ECONOMICS & POLICY: IMMIGRATION
* Patterico's Pontifications: Sweatshops And Illegal Immigration
Yesterday I linked to a post by Radley Balko regarding a Nick Kristof column on foreign "sweatshops." I think that post has lessons for Americans regarding illegal immigration.
* The American Mind: My entry deals with the questions surrounding President Bush's immigration plan.
(note: A.L. reference edited for clarity)








Calico Cat's proposition that we are transitioning to a marketing economy (in which the primary job in America will be selling things to each other) is persuasive and has some significant truths in it, but there are two problems:
1)It's not sustainable. Imports (of virtually all goods and services) have to be paid for, and there is nothing exportable under this model. The only way in which the accounts can be made to balance is by endlessly increasing foreign investment in the U.S., eventually "selling the tracks," as the old saying goes.

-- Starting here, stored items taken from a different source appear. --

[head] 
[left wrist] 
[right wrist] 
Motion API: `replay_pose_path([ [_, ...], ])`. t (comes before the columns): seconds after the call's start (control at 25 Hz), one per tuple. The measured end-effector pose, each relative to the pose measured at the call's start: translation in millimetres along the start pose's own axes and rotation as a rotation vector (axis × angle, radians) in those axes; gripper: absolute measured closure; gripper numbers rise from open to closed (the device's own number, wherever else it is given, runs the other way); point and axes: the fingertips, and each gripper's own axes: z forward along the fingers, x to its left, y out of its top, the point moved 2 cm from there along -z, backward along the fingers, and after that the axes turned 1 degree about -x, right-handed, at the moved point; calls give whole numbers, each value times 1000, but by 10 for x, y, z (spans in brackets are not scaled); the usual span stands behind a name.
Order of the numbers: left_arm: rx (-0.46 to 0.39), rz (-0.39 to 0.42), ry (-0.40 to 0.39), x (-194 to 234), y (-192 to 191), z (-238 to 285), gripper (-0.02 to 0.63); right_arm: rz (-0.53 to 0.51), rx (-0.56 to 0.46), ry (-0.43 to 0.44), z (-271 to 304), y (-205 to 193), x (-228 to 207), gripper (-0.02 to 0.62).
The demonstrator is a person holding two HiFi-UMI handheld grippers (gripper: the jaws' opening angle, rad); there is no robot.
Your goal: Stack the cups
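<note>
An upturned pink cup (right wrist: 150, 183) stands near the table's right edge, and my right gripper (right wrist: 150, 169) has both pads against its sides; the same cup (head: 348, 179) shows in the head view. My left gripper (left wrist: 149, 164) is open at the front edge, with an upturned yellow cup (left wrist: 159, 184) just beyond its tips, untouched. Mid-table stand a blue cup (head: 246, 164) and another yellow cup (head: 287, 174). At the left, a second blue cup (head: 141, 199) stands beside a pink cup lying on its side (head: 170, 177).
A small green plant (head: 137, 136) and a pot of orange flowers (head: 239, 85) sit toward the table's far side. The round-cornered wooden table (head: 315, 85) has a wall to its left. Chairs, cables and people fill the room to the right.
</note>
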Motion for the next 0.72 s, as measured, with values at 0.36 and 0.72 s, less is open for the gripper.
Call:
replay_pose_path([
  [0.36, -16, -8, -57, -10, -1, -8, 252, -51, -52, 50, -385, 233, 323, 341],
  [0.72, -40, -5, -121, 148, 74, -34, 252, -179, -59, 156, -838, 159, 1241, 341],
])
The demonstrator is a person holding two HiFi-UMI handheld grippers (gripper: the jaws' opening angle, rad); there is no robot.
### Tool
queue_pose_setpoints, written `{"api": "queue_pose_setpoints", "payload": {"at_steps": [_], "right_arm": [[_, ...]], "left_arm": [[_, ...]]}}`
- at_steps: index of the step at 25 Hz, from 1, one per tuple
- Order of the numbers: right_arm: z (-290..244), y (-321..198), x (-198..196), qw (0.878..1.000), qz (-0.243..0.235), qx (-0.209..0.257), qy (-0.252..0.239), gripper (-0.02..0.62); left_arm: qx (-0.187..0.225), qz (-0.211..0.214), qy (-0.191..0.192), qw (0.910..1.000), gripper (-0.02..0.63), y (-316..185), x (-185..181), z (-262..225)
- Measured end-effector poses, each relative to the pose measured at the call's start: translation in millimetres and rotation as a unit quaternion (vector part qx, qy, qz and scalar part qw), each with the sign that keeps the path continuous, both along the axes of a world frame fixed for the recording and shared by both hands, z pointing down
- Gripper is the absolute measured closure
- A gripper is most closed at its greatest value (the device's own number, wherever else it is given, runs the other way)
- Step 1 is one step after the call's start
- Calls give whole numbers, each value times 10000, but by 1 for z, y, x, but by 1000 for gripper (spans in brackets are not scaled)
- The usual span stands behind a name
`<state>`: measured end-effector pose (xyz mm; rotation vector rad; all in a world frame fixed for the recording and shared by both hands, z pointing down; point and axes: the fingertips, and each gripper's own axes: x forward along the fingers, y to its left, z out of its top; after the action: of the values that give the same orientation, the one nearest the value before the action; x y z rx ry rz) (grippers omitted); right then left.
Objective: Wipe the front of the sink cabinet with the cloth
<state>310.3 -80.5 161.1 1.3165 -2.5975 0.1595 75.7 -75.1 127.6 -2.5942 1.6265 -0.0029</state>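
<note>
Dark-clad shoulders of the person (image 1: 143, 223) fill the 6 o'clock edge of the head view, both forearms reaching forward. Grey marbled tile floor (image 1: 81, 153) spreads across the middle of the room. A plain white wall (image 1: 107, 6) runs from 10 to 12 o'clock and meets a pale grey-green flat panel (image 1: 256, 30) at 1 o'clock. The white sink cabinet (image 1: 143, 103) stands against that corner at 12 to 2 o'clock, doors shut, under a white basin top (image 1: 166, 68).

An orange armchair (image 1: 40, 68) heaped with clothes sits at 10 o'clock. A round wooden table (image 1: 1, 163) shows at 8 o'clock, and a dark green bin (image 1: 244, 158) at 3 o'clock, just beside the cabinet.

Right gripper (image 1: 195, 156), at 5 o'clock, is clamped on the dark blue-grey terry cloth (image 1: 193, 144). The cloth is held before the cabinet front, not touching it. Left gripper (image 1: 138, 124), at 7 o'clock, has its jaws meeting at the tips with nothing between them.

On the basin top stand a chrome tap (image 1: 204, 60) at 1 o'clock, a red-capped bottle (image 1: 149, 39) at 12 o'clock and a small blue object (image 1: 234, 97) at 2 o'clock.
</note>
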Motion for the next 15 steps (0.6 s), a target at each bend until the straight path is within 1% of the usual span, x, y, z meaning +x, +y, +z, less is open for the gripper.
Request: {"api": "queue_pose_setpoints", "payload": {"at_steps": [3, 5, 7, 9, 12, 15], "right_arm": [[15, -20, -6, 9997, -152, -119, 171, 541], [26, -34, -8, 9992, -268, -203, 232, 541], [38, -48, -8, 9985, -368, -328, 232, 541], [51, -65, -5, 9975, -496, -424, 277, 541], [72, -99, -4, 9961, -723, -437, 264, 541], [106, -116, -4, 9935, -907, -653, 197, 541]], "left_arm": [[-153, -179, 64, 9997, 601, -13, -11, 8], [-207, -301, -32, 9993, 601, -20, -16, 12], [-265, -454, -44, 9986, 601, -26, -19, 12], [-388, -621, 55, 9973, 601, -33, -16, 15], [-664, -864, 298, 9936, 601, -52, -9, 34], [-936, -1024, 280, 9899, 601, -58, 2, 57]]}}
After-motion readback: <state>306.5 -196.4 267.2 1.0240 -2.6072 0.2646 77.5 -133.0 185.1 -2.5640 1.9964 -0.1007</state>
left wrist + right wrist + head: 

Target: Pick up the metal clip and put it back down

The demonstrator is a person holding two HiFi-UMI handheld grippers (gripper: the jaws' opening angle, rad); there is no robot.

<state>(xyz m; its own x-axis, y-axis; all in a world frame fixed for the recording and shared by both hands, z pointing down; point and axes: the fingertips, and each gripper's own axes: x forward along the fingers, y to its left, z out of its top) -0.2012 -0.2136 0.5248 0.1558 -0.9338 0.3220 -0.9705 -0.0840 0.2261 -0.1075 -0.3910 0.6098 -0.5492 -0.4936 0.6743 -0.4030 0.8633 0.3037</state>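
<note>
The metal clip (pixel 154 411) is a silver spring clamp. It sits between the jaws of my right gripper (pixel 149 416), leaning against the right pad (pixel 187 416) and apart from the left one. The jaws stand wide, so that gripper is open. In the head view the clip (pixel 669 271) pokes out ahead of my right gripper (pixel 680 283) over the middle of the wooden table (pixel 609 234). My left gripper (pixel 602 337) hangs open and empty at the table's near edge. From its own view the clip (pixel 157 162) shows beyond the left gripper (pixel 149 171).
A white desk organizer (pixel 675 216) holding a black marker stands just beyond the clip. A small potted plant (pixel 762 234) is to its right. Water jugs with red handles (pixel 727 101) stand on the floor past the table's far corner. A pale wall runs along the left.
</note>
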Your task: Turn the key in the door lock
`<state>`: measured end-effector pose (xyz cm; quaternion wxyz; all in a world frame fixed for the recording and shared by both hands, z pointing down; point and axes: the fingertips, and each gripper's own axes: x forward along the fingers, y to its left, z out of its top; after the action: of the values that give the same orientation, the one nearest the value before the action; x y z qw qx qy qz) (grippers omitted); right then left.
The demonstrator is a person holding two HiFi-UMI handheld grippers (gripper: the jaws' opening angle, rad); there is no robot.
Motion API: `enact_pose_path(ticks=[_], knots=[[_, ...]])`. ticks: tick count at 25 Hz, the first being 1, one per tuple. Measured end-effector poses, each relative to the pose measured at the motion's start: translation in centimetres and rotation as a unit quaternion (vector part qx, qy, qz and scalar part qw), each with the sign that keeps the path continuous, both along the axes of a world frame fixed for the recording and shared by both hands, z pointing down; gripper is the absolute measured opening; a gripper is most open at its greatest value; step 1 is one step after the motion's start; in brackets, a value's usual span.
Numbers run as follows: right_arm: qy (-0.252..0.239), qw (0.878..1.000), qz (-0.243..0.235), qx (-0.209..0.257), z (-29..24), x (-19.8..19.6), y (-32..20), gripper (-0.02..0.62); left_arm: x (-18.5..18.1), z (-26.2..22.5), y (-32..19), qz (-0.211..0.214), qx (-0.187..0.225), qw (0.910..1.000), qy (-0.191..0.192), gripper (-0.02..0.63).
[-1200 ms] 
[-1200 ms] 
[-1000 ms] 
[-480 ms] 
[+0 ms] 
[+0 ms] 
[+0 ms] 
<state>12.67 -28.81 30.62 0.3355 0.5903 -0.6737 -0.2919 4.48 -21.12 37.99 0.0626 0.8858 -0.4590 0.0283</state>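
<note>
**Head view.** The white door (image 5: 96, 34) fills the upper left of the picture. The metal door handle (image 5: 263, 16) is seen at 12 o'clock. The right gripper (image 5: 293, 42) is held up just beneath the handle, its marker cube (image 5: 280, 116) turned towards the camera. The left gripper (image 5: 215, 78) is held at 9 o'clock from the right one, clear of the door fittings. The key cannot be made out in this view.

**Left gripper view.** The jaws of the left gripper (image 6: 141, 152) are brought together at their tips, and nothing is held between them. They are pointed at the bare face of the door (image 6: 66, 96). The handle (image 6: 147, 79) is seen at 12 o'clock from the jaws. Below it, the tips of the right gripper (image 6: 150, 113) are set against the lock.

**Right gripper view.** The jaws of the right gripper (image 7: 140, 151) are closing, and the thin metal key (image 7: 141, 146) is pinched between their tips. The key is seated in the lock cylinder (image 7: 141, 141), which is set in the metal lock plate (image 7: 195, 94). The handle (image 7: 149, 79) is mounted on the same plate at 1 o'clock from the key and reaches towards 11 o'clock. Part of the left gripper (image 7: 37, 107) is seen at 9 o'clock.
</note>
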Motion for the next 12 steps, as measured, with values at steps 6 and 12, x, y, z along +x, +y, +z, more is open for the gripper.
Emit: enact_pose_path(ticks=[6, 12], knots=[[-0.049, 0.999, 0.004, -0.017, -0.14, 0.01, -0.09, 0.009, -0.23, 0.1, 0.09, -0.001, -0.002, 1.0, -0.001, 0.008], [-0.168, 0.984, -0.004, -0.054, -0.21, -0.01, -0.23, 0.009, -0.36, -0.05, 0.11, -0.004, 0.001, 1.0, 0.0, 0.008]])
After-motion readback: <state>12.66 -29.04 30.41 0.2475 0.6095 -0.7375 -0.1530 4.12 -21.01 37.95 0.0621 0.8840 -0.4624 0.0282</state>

2)There are plenty of marketing jobs which are outsourceable. Many business-to-business sales jobs, for instance, can be done largely over the telephone and the Internet (and I am talking about serious professional selling, not "telemarketing"). These are as outsourceble as any other communications-based activity.
Yesterday upon the stair
I met a man who wasn't there.
He wasn't there again today --
I think he's from the CIA.
prozac online Hanging on in quiet desperation is the English way.